Beginner's Pillar Guide

What Is Ichiban Kuji?
Every Ticket Wins.

Ichiban Kuji is the Japanese prize lottery where you can't lose. The complete guide to how the system works, what each tier delivers, and why every ticket pulls a guaranteed figure.

Hands holding a chibi figure prize and Ichiban Kuji tickets on a wooden table

The Short Answer

Ichiban Kuji (一番くじ, literally "number-one lottery") is a paid prize-lottery format operated by Bandai Spirits, a subsidiary of Bandai Namco. Tickets are sold across Japanese convenience stores (Lawson, 7-Eleven, Family Mart), hobby chains (Animate, Yodobashi), and bookstores. You buy a ticket — typically priced between ¥680 and ¥980 in 2026 — and immediately collect a physical prize from a tier corresponding to the letter printed on your ticket. Every ticket wins. There are no losing tickets in any kuji lot.

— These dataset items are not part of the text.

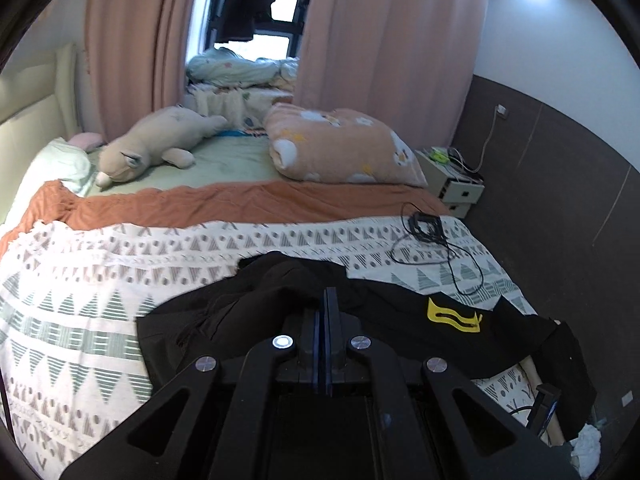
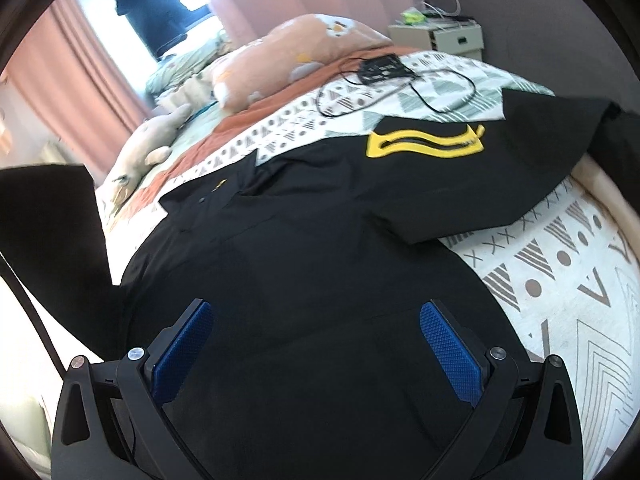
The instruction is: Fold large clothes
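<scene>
A black shirt (image 2: 304,248) with a yellow emblem (image 2: 426,142) lies spread across a patterned bedspread (image 2: 568,280) on the bed. The left gripper (image 1: 330,300) has its jaws pressed together, a bunched fold of the black cloth heaped around and just beyond its tips; whether any fabric is pinched between them cannot be told. The right gripper (image 2: 316,312) hangs over the shirt's body with its blue pads (image 2: 450,354) spread wide and nothing between them. Beyond the right gripper's tips, a black cable (image 2: 400,88) coils on the bedspread, with an orange pillow (image 2: 288,56) and a plush toy (image 2: 148,152) further off to its left.
</scene>
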Motion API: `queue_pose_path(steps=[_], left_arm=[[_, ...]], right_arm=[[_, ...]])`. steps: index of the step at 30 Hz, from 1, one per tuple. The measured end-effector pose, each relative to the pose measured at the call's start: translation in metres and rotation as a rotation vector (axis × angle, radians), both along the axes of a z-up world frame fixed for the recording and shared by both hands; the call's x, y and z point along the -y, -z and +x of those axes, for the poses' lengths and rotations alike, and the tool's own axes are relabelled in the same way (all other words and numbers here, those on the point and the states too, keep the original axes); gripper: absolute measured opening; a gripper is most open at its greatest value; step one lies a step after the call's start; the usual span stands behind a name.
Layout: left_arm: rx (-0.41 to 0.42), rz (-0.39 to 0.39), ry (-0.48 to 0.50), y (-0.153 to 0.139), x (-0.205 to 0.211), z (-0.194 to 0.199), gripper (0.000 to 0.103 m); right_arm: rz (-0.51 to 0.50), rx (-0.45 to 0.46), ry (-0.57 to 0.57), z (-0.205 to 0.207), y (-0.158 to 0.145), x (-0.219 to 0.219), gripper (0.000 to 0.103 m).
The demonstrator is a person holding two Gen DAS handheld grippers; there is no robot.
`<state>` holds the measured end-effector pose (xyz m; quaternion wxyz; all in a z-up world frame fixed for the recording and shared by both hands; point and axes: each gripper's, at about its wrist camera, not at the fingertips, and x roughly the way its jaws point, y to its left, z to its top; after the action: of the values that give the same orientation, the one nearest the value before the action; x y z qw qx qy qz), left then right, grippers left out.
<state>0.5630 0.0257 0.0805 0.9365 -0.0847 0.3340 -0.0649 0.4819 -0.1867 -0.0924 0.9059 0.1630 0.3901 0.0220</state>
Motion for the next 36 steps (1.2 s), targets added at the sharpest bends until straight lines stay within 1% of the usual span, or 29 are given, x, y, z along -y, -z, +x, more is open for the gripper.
queue_pose_path(steps=[2, 6, 8, 11, 14, 16, 17, 18, 19, 21, 23, 26, 29, 32, 36], left_arm=[[-0.028, -0.015, 0.027, 0.017, 0.016, 0.015, 0.004], [-0.092, -0.068, 0.092, 0.055, 0.042, 0.039, 0.004], [-0.136, -0.092, 0.098, 0.078, 0.056, 0.051, 0.004], [-0.208, -0.150, 0.118, 0.115, 0.075, 0.065, 0.004], [-0.262, -0.190, 0.136, 0.146, 0.091, 0.070, 0.005], [-0.287, -0.232, 0.175, 0.163, 0.100, 0.070, 0.017], [-0.297, -0.253, 0.195, 0.170, 0.103, 0.070, 0.044], [-0.306, -0.274, 0.211, 0.175, 0.105, 0.068, 0.093], [-0.312, -0.293, 0.221, 0.179, 0.106, 0.067, 0.103], [-0.319, -0.301, 0.220, 0.183, 0.106, 0.059, 0.103], [-0.317, -0.317, 0.207, 0.181, 0.096, 0.048, 0.103], [-0.278, -0.322, 0.171, 0.170, 0.072, 0.030, 0.103], [-0.239, -0.342, 0.135, 0.157, 0.041, 0.002, 0.103], [-0.185, -0.307, 0.054, 0.144, 0.008, -0.033, 0.103], [-0.141, -0.311, -0.047, 0.140, -0.039, -0.079, 0.103]], right_arm=[[-0.003, -0.010, 0.018, 0.007, 0.003, 0.005, 0.103], [0.013, -0.026, 0.035, 0.019, 0.006, 0.014, 0.103], [0.021, -0.035, 0.052, 0.023, 0.009, 0.021, 0.103], [0.040, -0.045, 0.078, 0.027, 0.012, 0.028, 0.103], [0.049, -0.041, 0.076, 0.031, 0.012, 0.035, 0.103], [0.045, -0.039, 0.088, 0.032, 0.012, 0.039, 0.103], [0.046, -0.038, 0.094, 0.033, 0.011, 0.042, 0.103], [0.049, -0.038, 0.099, 0.033, 0.012, 0.045, 0.103], [0.053, -0.039, 0.103, 0.033, 0.012, 0.047, 0.103], [0.066, -0.042, 0.104, 0.033, 0.014, 0.049, 0.103], [0.071, -0.045, 0.101, 0.034, 0.015, 0.049, 0.103], [0.062, -0.047, 0.090, 0.035, 0.015, 0.046, 0.103], [0.055, -0.042, 0.072, 0.035, 0.013, 0.037, 0.103], [0.041, -0.034, 0.040, 0.035, 0.011, 0.023, 0.103], [-0.002, -0.021, -0.025, 0.036, 0.010, -0.008, 0.103]])
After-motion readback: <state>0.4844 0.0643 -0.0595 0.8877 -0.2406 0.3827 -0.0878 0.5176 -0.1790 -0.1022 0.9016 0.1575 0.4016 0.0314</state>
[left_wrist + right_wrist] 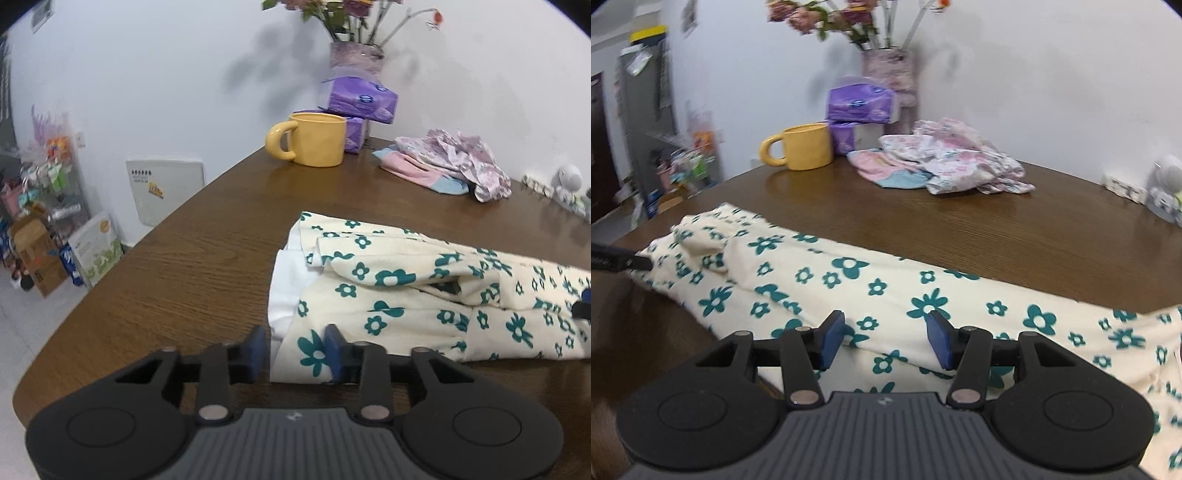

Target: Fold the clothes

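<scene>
A cream garment (406, 295) printed with teal flowers lies in a long folded strip on the brown wooden table (184, 258). Its white-lined end sits near the table's left edge. My left gripper (295, 349) straddles the near corner of that end. The cloth lies between the blue pads (256, 347), with a thin gap showing beside the left pad. In the right wrist view the garment (886, 280) runs across the frame. My right gripper (886, 343) hovers over its middle, jaws wide apart, and the cloth lies flat below them. The left gripper's tip (624, 260) shows at the garment's far left end.
At the back of the table stand a yellow mug (317, 140), purple tissue packs (358, 98) and a vase of flowers (356, 55). A pile of pink and floral clothes (450, 162) lies at the back right, with a small white figure (567, 181) beyond. Floor clutter lies left of the table's edge.
</scene>
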A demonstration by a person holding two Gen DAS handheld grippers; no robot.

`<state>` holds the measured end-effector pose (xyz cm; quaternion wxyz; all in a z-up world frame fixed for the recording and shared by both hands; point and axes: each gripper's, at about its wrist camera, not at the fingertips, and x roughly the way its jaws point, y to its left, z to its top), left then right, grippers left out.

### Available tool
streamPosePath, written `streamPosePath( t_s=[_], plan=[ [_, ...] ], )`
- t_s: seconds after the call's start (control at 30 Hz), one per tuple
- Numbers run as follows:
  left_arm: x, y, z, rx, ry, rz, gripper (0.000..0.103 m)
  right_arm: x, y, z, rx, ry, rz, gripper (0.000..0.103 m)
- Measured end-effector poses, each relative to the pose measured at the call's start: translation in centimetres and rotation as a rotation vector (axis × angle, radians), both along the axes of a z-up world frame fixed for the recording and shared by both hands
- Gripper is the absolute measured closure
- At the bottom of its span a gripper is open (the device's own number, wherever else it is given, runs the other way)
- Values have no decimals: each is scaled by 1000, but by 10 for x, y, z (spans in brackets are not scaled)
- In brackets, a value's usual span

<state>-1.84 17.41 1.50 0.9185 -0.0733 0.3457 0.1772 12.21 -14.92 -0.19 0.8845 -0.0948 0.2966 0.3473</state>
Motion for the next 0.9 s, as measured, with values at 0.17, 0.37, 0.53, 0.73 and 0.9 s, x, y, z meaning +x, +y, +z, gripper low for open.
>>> streamPosePath(
  t_s=[0.17, 0.37, 0.53, 0.73, 0.9],
  plan=[
    [2, -5, 0, 43, 18, -29, 87, 7, -3, -2, -28, 26, 59, 53],
    [3, -7, 2, 112, 41, -43, 88, 3, -5, -6, -38, 4, 90, 52],
    [-5, -18, 22, 183, -18, -40, 65, -2, -12, -3, -25, -6, 91, 47],
    [3, -43, 42, 203, -114, -121, 42, -7, -20, 0, -30, -33, 67, 47],
    [31, -73, 37, 158, -145, -240, 42, -10, -29, 3, -21, -49, 30, 47]
  ],
)
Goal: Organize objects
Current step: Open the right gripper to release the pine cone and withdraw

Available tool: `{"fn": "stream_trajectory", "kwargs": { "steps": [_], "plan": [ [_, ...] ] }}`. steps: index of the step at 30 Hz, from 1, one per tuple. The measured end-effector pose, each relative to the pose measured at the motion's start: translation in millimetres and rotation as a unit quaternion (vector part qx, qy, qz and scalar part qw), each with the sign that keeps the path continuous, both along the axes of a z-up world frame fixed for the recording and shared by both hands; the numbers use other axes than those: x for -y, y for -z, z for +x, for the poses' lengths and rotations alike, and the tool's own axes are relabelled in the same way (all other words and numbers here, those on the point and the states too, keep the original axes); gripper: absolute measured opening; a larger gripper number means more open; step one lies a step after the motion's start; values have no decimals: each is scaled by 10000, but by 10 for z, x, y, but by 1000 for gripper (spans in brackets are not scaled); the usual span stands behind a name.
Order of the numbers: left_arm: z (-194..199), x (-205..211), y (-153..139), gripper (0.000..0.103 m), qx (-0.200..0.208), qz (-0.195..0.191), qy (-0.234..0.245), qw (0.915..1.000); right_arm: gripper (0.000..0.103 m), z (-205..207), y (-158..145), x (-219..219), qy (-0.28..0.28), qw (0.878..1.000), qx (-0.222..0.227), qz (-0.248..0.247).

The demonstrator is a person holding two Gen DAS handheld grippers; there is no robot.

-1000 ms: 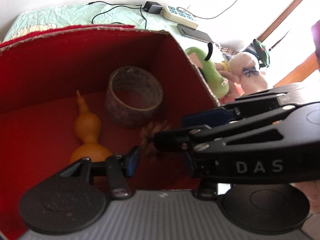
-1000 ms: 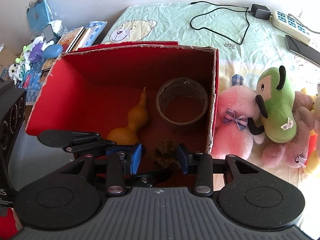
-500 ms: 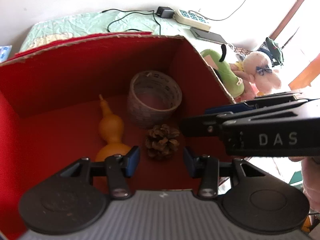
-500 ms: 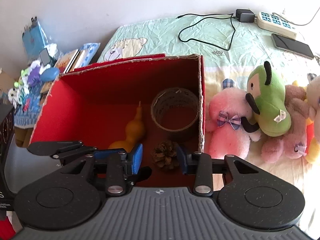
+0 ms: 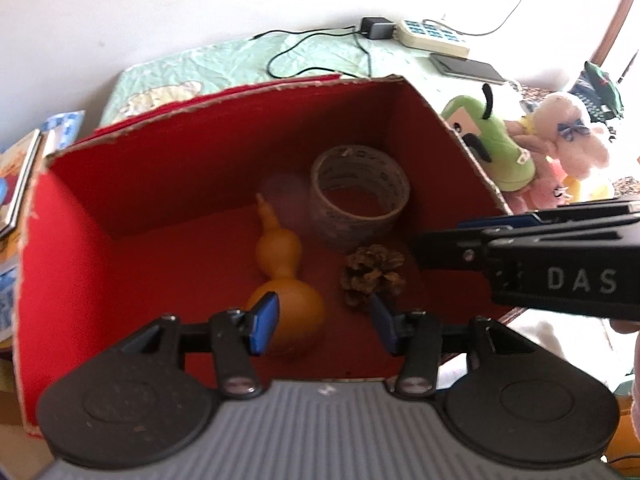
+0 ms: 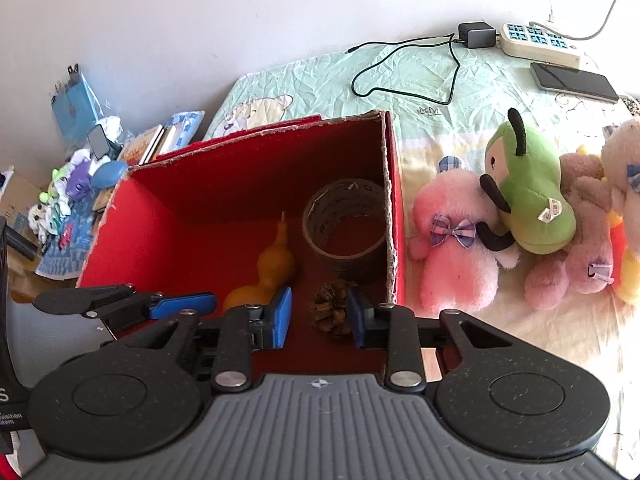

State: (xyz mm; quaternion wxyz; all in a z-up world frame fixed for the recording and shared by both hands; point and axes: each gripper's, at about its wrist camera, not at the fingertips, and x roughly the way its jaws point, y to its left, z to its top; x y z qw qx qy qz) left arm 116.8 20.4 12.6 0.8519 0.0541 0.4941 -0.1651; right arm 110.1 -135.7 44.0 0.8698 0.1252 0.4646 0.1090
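A red cardboard box (image 5: 80,240) (image 6: 160,216) stands open on the bed. Inside lie an orange gourd (image 5: 280,256) (image 6: 272,268), a roll of brown tape (image 5: 360,204) (image 6: 344,220) and a pine cone (image 5: 372,272) (image 6: 330,308). My left gripper (image 5: 324,326) is open and empty above the box's near edge. My right gripper (image 6: 318,316) is open and empty, raised above the pine cone. It shows from the side in the left wrist view (image 5: 520,248). The left gripper shows at the left of the right wrist view (image 6: 132,304).
Several plush toys, one green (image 6: 528,196) and one pink (image 6: 456,244), lie right of the box on the bed sheet. A power strip (image 6: 536,42), charger cable (image 6: 416,68) and phone (image 6: 572,82) lie behind. Books and clutter (image 6: 80,184) are at the left.
Both grippers have risen and pulled back from the box. The right gripper, low around the pine cone a second ago, now stands higher; the pine cone lies free on the box floor.
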Motion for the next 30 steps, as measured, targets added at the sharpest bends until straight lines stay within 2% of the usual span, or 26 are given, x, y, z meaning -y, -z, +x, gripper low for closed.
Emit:
{"fn": "stream_trajectory", "kwargs": {
  "steps": [4, 20, 30],
  "plan": [
    [-45, -10, -50, 53, 54, 141, -188, 9997, 31, -32, 4, 13, -23, 9999, 76, 66],
    [-243, -36, -205, 66, 286, 735, -950, 9923, 28, -143, 18, 60, -102, 9992, 317, 201],
    [-356, -66, -321, 67, 368, 911, -1332, 9862, 30, -272, -47, 73, -227, 9988, 378, 217]
  ]
}}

This guarantee is the entire reason Ichiban Kuji exists as a category separate from gashapon, blind boxes, or trading-card mystery boxes. Where those formats centre on randomized rewards with potential disappointment (a duplicate, a low-rarity pull, a basic figure), kuji structures every outcome as a confirmed prize from a known prize pool.

📊 At a glance

Operator: Bandai Spirits · Ticket price: ¥680–¥980 ($4.60–$6.60 USD) · Tiers: A through G or H · Win rate: 100% · Lot size: 60–80 tickets typical · New series cadence: 10–15 per month across all IPs

How a Single Pull Works

Walk into a participating shop. The kuji lot is displayed at a counter or dedicated table — you'll see the IP banner (e.g., "ONE PIECE Wano Country Edition"), the prize tier breakdown printed on a card, and the remaining ticket counters showing how many of each tier are still available. The ticket-counter display is the single most important piece of information for a serious collector — it shows your current odds for each premium tier.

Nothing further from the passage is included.